Bild: Es ist die letzte Gelegenheit, einen Baum zu umarmen
Bis anhin hatte das Moselland in meiner Welt keine allzu große Rolle
gespielt, ja es war für mich nicht einmal abschließend geklärt, ob es denn
wirklich existierte oder ob es sich bei all den Jugendstil-Türmchen
zwischen den schon beinahe lächerlich schönen Weinbergen nicht doch nur um
das Ergebnis aufwendiger CGI-Animationstechnik für ZDF-Vorabendfilme
handelte. Vielleicht war es ja auch eine Art Disney-Land für Deutschlands
rüstige Süffelrentner, ein künstliches Promilleparadies.

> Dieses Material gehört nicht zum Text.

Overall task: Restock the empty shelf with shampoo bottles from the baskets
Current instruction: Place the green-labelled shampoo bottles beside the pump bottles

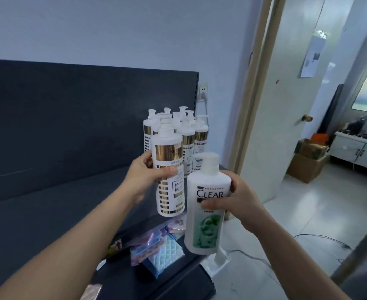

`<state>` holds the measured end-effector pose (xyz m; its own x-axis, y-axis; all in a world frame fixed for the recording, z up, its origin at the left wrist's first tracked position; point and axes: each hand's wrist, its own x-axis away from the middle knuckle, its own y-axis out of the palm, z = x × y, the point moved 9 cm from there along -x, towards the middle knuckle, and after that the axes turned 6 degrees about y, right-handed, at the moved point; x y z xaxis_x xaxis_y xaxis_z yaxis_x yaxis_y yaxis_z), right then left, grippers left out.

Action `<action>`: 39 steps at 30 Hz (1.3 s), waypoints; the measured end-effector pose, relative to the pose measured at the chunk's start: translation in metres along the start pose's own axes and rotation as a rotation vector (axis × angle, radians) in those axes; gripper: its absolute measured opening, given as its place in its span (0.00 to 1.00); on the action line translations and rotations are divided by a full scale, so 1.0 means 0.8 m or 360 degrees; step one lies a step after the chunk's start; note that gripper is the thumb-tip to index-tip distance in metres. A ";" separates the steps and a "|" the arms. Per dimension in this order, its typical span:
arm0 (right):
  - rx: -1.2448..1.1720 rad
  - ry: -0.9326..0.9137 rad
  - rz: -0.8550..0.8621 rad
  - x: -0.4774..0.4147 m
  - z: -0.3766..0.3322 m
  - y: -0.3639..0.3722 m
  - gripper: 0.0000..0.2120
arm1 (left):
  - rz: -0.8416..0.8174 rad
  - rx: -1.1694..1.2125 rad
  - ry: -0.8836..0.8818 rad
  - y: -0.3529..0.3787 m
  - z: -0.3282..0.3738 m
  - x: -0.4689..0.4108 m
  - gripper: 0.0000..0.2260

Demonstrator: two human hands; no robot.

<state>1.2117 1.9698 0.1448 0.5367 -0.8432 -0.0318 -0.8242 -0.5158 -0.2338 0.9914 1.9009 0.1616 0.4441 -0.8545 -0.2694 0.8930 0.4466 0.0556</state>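
Note:
My left hand [146, 172] grips a white pump bottle with gold bands [170, 191], held upright in the air in front of the dark shelf [59, 202]. My right hand [234, 199] holds a white and green CLEAR shampoo bottle [206, 215], tilted slightly, just right of the first bottle. Behind them, several white and gold pump bottles [189, 135] stand grouped at the right end of the shelf board against its dark back panel. No basket is in view.
A lower shelf [178, 276] holds colourful packets and a quilted blue pack [163, 252]. A wall socket [203, 92] with a plugged cable is behind the bottles. An open door [286, 105] is at right, with cardboard boxes [308, 163], a white cabinet and floor cables beyond.

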 end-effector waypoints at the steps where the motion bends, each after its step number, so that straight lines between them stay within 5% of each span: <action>1: 0.0000 -0.0004 -0.0018 -0.009 -0.001 0.003 0.32 | 0.0016 -0.0017 -0.0006 -0.003 -0.002 -0.009 0.23; 21: 0.0023 -0.0154 -0.0556 -0.222 0.000 0.035 0.33 | 0.0263 -0.0265 -0.0058 -0.040 -0.075 -0.152 0.21; 39: -0.0037 -0.0189 -0.0859 -0.267 0.006 0.070 0.35 | 0.0339 -0.0397 0.0022 -0.031 -0.123 -0.188 0.26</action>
<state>1.0520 2.1219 0.1337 0.8998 -0.4358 -0.0228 -0.4293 -0.8745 -0.2258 0.8950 2.0444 0.1065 0.6164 -0.7320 -0.2901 0.7341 0.6675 -0.1245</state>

So schien an diesem gleißend hellen Tag dann auch kaum ein Jemand ohne
merklich ergraute Haarpracht durch die pittoresken und doch durchaus echt
wirkenden Gassen nahe der Mosel zu schlurfen, walken oder sich anderweitig
von A nach B zu bewegen. Wären meine Freundin und ich nicht auf der
Durchreise gewesen, sie dankenswerterweise am Steuer und ebenso
erkundungsfreudig wie ich.
Zwischen Ritterrüstungen und Desinfektionsmittelspender verspeisten wir
unweit des Eingangsbereichs eines Gasthauses je etwas von der Tageskarte
und ich orderte pflichtbewusst einen Moselwein dazu. Sorte: rot. Unmoselig,
so viel weiß ich, aber Weißen bekomme ich nicht herunter, ohne mindestens
einen Schluck Roten gleich hinterherzuschütten.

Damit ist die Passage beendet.